I've posted my story ( my mom's story ) here before. I just read some of the more recent posts and am amazed at how soon some of the applications have been processed and approved.
After nearly 2 yrs, my mom has gotten her payments. She was initially approved to receive the benefits, but denied payment because her assets were too great.
But, we were not told, and could never find out at what level of savings / assets she would be approved to received payment.
We appealed the initial decision in the spring of 2008. My sister provided up dated financial information twice.
Then we waited and waited. We were given some extra help/ suggestions from here. That didn't help.
I wanted my sister to write to my mom's senator last November. But as we were both involved in the presidential campaign, that didn't get done.
I continued to check with the American Legion every couple of months. To have them check on the status of the application / the appeal.
I was told twice "it could be 3 or 4 yrs". The VA in Indianapolis was seemingly inundated with claims. I guess ?? Who knows?
But , yes...the 3 or 4 yr wait was the information I got the last 2 times I called the American Legion.

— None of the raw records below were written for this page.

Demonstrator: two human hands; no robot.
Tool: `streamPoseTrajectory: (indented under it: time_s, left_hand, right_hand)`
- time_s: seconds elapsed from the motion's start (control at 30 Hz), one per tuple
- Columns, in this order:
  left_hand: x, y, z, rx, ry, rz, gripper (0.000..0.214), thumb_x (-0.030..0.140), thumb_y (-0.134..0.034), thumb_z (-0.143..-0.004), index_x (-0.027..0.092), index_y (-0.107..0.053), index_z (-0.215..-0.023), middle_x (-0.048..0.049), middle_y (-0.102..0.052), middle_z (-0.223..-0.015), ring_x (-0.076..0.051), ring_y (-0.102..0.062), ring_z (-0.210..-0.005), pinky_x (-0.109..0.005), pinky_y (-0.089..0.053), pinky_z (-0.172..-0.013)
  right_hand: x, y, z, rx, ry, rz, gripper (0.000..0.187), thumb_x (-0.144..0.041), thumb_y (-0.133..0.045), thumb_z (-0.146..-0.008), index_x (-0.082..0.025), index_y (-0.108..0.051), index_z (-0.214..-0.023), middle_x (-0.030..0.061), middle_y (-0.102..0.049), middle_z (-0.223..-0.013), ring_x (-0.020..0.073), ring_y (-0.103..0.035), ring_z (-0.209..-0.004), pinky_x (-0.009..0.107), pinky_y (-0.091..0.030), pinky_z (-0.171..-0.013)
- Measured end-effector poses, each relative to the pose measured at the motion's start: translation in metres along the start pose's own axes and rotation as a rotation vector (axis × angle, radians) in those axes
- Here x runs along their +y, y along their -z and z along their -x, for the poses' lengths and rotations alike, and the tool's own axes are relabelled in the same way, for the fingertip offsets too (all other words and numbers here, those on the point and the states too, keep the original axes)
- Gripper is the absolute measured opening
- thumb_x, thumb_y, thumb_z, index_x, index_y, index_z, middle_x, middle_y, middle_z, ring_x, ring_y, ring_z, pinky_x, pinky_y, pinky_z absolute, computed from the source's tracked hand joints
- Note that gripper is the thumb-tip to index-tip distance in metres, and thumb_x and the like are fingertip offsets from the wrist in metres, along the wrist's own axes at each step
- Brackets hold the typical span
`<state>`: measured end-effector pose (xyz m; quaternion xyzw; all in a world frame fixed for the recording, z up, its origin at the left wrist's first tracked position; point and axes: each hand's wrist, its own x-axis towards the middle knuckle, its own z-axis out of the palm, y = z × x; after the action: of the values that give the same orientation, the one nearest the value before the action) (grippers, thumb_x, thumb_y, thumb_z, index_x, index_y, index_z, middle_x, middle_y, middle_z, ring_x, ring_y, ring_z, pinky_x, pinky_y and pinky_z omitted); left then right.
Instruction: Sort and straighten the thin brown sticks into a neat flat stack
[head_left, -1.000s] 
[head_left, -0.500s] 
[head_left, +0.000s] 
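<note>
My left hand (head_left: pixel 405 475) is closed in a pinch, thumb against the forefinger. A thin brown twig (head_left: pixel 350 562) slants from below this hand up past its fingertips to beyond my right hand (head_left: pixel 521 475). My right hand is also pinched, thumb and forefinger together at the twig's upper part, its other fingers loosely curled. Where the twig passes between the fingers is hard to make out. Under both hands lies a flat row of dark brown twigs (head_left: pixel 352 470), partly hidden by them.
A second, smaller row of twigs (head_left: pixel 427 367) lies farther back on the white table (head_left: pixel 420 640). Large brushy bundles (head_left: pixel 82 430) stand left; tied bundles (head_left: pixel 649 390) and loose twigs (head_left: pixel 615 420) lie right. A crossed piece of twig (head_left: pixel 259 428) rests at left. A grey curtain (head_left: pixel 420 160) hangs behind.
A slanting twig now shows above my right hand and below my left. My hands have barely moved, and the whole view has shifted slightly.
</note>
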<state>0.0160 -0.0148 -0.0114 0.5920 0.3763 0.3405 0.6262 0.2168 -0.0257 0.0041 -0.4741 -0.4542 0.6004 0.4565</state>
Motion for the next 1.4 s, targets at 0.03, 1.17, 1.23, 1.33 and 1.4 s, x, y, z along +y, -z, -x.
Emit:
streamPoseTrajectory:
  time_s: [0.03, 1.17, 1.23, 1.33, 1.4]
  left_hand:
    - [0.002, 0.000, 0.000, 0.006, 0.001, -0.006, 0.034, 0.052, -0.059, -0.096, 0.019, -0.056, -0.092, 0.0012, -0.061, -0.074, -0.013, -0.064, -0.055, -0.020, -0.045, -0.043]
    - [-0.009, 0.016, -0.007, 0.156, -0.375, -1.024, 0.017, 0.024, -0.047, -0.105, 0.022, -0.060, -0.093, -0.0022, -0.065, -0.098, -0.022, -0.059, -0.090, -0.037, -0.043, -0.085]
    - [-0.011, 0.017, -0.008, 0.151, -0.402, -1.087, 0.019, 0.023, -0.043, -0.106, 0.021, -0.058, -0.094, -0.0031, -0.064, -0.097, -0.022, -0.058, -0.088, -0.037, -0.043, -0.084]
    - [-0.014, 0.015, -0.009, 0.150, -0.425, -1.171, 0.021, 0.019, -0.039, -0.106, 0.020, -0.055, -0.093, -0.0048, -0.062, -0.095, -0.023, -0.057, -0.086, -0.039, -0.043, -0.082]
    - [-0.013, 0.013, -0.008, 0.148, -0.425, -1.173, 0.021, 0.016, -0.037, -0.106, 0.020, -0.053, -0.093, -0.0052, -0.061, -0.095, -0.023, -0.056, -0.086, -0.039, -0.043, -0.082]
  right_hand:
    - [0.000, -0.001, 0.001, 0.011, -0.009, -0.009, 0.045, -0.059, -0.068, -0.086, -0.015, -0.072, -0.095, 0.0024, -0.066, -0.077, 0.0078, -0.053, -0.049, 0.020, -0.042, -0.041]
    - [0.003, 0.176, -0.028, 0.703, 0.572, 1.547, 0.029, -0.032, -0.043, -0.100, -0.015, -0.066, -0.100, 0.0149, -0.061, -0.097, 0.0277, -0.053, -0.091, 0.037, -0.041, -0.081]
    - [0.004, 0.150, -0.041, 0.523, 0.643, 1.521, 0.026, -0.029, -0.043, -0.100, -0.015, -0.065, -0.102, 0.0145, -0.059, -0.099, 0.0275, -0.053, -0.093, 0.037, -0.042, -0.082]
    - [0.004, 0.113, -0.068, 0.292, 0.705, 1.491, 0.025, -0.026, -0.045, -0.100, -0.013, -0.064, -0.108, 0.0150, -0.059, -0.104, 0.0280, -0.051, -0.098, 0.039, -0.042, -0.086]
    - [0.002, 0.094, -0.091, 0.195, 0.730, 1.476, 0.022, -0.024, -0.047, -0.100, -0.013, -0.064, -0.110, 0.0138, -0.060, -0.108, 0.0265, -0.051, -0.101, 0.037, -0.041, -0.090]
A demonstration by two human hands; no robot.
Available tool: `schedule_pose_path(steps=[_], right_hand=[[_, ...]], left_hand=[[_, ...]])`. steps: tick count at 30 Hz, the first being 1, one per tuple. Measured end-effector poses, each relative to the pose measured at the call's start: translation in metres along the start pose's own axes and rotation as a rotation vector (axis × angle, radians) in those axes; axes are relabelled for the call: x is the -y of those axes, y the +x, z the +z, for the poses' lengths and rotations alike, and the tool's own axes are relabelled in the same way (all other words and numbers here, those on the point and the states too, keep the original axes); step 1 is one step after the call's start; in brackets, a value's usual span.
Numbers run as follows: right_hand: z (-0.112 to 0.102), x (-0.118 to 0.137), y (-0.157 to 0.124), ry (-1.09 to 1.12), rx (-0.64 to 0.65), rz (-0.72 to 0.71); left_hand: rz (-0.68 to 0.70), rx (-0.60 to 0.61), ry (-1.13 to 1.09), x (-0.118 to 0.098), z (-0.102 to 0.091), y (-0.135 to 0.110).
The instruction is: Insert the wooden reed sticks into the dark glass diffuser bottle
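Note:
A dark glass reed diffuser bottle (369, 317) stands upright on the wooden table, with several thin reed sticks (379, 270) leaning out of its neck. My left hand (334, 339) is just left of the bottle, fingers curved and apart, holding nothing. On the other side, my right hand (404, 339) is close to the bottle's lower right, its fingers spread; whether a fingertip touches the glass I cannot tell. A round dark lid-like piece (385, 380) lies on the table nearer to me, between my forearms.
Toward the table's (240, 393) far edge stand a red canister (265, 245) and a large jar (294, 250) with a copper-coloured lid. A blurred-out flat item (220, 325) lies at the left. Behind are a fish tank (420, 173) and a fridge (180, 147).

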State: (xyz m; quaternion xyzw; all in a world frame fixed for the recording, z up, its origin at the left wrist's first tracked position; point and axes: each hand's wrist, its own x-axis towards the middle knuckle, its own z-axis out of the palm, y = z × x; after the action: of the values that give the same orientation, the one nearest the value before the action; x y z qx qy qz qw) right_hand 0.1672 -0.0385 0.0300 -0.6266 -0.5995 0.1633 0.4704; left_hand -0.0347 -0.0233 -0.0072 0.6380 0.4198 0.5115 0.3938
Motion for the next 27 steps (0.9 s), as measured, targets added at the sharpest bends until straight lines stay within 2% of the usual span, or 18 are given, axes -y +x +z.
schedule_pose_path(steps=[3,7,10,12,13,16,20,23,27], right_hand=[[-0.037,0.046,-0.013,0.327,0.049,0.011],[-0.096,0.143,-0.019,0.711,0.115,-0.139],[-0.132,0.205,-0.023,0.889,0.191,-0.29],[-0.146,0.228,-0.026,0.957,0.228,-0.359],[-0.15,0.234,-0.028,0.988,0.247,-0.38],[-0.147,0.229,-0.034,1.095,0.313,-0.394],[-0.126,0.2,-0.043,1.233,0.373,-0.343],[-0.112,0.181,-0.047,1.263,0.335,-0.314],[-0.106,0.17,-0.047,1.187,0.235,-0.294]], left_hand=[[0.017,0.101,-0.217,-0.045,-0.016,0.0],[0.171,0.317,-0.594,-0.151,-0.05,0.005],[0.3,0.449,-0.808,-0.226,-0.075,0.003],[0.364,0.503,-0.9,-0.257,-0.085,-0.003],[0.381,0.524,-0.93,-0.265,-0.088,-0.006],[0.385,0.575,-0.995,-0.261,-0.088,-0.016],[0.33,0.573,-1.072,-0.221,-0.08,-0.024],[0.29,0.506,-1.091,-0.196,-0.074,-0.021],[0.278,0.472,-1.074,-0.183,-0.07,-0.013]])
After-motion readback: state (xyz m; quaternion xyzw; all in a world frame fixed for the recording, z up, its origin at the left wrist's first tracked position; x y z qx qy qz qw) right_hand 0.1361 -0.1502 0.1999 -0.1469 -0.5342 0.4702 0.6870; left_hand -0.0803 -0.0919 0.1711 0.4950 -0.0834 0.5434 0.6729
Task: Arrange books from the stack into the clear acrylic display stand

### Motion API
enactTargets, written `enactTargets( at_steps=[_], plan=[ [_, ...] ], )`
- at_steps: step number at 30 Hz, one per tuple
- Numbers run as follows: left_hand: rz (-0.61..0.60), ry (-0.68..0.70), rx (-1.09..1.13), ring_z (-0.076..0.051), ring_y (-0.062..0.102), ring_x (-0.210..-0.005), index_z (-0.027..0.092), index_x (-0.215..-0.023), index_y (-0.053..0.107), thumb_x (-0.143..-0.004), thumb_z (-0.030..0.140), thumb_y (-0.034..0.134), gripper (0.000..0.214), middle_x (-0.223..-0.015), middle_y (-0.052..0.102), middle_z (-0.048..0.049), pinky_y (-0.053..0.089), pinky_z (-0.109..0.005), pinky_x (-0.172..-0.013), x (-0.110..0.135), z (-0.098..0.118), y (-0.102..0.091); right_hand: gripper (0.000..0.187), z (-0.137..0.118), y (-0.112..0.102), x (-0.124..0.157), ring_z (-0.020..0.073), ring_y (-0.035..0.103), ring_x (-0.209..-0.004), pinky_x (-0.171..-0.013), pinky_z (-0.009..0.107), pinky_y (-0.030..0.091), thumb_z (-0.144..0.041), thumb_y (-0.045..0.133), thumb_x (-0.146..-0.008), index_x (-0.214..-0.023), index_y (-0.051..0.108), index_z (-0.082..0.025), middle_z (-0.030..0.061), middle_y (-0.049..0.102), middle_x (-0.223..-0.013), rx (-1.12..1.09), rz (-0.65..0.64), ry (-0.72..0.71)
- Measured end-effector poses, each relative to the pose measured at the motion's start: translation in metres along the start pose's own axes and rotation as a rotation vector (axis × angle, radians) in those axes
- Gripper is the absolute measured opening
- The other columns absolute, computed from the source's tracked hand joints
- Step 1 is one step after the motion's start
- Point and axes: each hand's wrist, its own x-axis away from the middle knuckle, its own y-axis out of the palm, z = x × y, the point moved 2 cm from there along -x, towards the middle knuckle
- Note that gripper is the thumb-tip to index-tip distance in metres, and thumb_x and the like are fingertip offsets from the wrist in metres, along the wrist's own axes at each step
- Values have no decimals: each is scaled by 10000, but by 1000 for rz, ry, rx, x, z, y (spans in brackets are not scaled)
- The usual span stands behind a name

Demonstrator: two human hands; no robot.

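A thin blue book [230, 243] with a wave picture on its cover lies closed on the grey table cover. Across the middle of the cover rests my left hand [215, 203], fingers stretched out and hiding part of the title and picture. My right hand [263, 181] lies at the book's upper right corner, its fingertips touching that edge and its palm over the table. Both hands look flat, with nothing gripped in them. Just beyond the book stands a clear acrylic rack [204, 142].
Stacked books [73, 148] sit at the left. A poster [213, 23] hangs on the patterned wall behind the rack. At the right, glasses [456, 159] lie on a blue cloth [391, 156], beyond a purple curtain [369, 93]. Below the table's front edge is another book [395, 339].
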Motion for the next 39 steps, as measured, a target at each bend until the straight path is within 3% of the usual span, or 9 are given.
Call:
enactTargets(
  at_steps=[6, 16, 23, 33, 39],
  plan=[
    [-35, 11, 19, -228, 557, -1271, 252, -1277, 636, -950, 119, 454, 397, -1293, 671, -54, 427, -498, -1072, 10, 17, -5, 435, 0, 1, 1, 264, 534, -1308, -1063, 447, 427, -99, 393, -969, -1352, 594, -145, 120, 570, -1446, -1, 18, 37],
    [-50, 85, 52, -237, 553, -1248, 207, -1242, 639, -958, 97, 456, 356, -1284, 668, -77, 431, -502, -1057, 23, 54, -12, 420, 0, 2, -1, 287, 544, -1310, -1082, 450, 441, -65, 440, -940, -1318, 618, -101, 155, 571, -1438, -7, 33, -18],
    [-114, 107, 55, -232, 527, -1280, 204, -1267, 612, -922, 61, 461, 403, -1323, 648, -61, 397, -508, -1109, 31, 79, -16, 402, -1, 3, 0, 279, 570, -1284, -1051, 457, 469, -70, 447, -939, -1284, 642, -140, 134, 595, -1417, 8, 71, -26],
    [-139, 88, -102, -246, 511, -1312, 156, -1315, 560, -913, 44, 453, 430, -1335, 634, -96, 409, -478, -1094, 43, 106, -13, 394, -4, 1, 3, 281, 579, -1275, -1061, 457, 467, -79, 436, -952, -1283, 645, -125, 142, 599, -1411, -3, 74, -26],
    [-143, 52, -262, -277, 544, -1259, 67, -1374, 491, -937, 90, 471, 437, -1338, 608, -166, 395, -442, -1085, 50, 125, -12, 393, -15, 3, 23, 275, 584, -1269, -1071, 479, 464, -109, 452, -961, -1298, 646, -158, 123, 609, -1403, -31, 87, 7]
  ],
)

So, in late May/early June I got on the phone and called the VA. I waited , and waited, and waited. Probably 20 minutes to in touch with a "live" person.
After begging, and yelling, and probably cussing a little, I found out ---- just before being "disconnected" --- that her application had some thing done with it that day.
It was "on some one's desk"... I was about to be transferred to that person's voicemail when the phone call was disconnected.
Since my sister and brother-in-law were on their way to Indiana in the next week, I called one of our Senator's office. I used the name of my brother-in-law, and told them I wanted help. I wasn't really asking for help.... I was pretty much demanding help.
After a few more hassles..... the office was able to help. Consent form to let the Senator's office help. Hassles with my sister being mom's PAO with the Senate office.
etc, etc, etc. My sister and brother-in-law wrote a letter to the Senator.
Mom had to drop her appeal. The would not go back to the original date of the application to start payments.
If she / we agreed to drop the appeal , the VA would approve the payments.
She got a letter from the Senator's office in June and a letter from the VA a few days latter. They approved 7 months of back pay, and the ongoing payments started in July.
We (my sister, mother, and I ) had met with the financial assistance person where my mom lives in assisted living while the faxing back and forth was happening. We were getting information on how and when to apply for Medicaid. If the VA aid had not come through, mom would be on Medicaid this fall.
But that didn't have to happen.
With her VA benefit and her SS each month she has enough to private pay her assisted living expenses. She has enough in savings to add to that to extend her current living conditions for over 2 & 1/2 more yrs.
We were grateful for the assistance from Senator's staff. My sister wrote a letter of thanks, and my mother send a card thanking him.
If I had not pushed and pushed, and my sister had not had a little bit of a connection to the Senator, I doubt that the benefit would have been started before she were on Medicaid.
....Moral to the story......Fight for what is owed to your parent(s) !!! Call the VA......if they won't help, start calling your congressmen/women /--Representatives and Senators.
Their offices may at first say they can't get involved in an appeal, etc.... but don't take that as an answer. They can find out where an application is and ask that it's review be expedited. Let them know how old the parent is, and their his or her health condition. They can help.
I have no doubt that the Indianapolis VA offices are up their ears in applications for benefits. The Iraq war has hit the state hard. But that is no excuse for not being able to have a contact person within the VA to call to keep you updated, or to expedite the claim for an 87 yr old.